Sub-section (3) of s70 says that no duty (in this context a solicitor’s
duty of confidentiality) will be broken by anything contained in a report made
under this section. So far so good (to
the extent that a s70 report is not a breach of a solicitor’s professional
duty, even if it is likely to strain the solicitor/client relationship). Then, as a separate paragraph in sub-section
(3) are the words: “This is subject to section 311 (protected items).” To what does the “this” refer? Does it refer to (a) the “reporting
requirement” in sub-section (1) or (b) the duty which would otherwise be
contravened, with which sub-section (3) is concerned?

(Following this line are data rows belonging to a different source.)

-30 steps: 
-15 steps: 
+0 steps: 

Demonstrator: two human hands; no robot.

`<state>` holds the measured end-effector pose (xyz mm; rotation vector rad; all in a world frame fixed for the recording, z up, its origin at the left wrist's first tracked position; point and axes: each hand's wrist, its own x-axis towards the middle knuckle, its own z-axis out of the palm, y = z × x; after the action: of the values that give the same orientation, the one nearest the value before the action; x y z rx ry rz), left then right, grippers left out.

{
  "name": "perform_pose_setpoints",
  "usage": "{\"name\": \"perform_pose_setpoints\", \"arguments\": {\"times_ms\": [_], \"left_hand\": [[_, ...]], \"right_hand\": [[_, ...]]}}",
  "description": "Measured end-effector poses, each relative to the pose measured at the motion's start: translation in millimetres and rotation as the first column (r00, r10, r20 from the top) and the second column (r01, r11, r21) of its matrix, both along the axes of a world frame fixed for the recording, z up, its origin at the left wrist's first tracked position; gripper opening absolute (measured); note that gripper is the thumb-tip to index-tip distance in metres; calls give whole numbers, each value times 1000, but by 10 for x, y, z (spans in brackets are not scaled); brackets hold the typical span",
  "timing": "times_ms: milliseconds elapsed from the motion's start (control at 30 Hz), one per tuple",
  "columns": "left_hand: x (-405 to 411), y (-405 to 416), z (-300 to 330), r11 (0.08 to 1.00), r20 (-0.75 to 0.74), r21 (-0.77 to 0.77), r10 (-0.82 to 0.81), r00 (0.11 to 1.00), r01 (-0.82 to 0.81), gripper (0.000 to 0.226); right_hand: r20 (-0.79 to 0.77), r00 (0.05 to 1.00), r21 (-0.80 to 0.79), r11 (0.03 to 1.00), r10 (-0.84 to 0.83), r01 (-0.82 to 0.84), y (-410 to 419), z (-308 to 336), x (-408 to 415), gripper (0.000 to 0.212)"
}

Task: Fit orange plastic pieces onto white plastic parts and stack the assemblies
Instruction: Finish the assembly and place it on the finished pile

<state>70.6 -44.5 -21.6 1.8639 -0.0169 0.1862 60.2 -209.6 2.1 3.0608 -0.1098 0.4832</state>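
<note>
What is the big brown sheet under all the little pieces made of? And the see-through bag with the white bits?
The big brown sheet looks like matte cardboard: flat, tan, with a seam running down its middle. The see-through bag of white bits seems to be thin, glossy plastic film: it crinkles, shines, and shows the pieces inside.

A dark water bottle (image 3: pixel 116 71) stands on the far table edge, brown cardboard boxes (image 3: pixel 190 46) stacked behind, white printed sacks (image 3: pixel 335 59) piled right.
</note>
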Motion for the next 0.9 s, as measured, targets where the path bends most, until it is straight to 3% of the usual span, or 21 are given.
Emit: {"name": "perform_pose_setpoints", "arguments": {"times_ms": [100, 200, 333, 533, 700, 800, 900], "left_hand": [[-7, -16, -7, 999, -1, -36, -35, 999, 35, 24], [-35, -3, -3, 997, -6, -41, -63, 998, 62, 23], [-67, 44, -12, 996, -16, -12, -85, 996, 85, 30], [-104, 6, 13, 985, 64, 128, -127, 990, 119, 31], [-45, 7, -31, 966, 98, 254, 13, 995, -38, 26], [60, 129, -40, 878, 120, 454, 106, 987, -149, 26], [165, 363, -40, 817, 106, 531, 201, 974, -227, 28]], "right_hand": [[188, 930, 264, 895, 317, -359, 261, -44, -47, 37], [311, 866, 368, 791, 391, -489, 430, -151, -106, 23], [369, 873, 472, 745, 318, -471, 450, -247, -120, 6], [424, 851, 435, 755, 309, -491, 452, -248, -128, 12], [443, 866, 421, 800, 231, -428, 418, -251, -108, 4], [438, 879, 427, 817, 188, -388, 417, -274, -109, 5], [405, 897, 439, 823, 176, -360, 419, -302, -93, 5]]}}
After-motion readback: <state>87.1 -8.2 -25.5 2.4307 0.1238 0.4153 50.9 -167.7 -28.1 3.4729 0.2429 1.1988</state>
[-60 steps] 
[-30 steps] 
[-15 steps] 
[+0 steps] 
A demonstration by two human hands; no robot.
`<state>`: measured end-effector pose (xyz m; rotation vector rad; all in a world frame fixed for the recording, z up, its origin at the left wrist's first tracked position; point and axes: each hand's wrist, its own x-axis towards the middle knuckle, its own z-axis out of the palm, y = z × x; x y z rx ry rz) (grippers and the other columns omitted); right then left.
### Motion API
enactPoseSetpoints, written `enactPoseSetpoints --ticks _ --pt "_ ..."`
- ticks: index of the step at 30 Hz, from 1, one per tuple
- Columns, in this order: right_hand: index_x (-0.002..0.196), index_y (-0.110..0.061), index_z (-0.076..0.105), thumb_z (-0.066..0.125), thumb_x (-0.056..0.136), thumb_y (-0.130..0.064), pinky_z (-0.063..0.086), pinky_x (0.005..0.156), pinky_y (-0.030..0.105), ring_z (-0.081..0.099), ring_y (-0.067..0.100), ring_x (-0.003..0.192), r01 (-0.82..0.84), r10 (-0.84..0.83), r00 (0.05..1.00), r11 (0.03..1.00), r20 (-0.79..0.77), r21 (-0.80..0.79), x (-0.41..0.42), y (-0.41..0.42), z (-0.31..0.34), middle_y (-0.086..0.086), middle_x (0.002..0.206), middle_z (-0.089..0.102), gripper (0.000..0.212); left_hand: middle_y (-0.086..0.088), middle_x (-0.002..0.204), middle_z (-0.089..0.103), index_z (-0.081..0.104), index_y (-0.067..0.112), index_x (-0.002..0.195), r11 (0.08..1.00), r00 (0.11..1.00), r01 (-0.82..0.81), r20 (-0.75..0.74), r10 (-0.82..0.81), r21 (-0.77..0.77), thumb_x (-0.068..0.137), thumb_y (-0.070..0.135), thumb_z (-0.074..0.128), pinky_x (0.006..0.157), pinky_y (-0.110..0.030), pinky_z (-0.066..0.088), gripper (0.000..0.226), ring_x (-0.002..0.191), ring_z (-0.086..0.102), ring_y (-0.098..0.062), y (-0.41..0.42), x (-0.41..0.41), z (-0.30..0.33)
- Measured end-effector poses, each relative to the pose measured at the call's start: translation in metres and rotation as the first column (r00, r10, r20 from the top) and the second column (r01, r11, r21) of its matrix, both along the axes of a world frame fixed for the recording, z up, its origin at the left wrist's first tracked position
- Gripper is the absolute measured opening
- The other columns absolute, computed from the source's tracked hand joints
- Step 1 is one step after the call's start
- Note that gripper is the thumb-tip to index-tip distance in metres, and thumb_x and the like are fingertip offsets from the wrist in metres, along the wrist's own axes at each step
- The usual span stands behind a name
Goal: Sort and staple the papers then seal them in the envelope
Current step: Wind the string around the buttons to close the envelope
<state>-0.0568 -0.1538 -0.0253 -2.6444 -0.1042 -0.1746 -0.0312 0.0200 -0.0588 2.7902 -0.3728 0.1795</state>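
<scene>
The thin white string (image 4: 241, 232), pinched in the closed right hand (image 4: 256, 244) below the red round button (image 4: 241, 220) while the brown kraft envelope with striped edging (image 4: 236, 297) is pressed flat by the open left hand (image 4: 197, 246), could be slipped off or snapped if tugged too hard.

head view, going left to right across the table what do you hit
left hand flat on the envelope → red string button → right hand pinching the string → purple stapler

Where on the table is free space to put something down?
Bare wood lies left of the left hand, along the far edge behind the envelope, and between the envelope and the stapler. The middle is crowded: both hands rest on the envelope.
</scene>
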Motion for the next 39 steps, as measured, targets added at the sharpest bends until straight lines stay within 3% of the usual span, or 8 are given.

The unadorned “this” appears at first sight to refer to
the subject matter of sub-section (3) in which it appears, but, as the
application of s311 to sub-section (3) alone
is unintelligible, a purposeful (eg, Litster  1 All ER 1134, HL)
or commercially sensible (eg, Mannai,  All ER 352, HL) construction may
mean that it is the reporting requirement that is subject to s311: ie the word
“section” may be deemed to be inserted after the “This”. This appears to be the interpretation of some
commentators, such as TPR’s Code of Practice “Reporting Breaches of the law”,
Freshfields Bruckhaus Derringer’s briefing note of January 2005 and CMS Cameron
McKenna’s Plain English Guide to the PA 2004.
Here is an example.
A solicitor with clients who are trustees of a pension scheme becomes
aware of the fact that an employer in relation to the scheme has ceased to
carry on its business and has deliberately failed report the cessation. The employer’s failure is a breach which must
be reported under s70. Is the solicitor
under a duty to report it? The answer
will depend on the circumstances and could include the following three
scenarios (doubtless other will think of more).
The information was imparted to the
solicitor by the trustees who were seeking advice about their relationship with
the employers. The information is part of a communication within s311, so it is
protected from disclosure. On a
purposeful construction of s70(3) the solicitor is not under an obligation to
report it to TPR under s70.
If the solicitor was given the
information by a fellow commuter on the train or a garrulous golf partner (or
even the scheme’s actuary or auditor), it was not given in a communication
between the persons mentioned in s311 or in connection with legal advice. Therefore it is not a protected item under
s311 and the solicitor must report it to TPR.
It is however about a
client’s affairs and so is subject to the solicitor’s duty
of confidentiality, but, by s70(3), the report to TPR does not contravene that
Suppose however the solicitor is
involved in a corporate finance transaction in which he is advising, the
buyer’s bank. His client trustees are
not involved, but, even though the transaction involves a remote part of the
group of companies to which the employer belongs, this information comes to
light in the course of disclosures about the wider background. Disregarding whether he should be advising
because of a possible conflict of interest, is this information reportable and
is it a “protected item”? It is
reportable and is part of a communication between a solicitor and his client
made in connection with the giving of legal advice, even though the information
has nothing to do with the advice being given and is not given by his trustee
clients or anyone representing them. It
is enough for the duty to report that the solicitor is a professional adviser
in relation to the scheme under s70(1)(c).
The information is a protected item under s311 (construed widely)
because there is no requirement in that section for the client to be one who is
connected to the pension scheme, as employer, trustee or otherwise. It is irrelevant that the information, being
neither about the bank nor its affairs, was not confidential to the solicitor’s
client in this transaction. The
conclusion under 1 above applies here too.
Well, who expects legislation to be easy?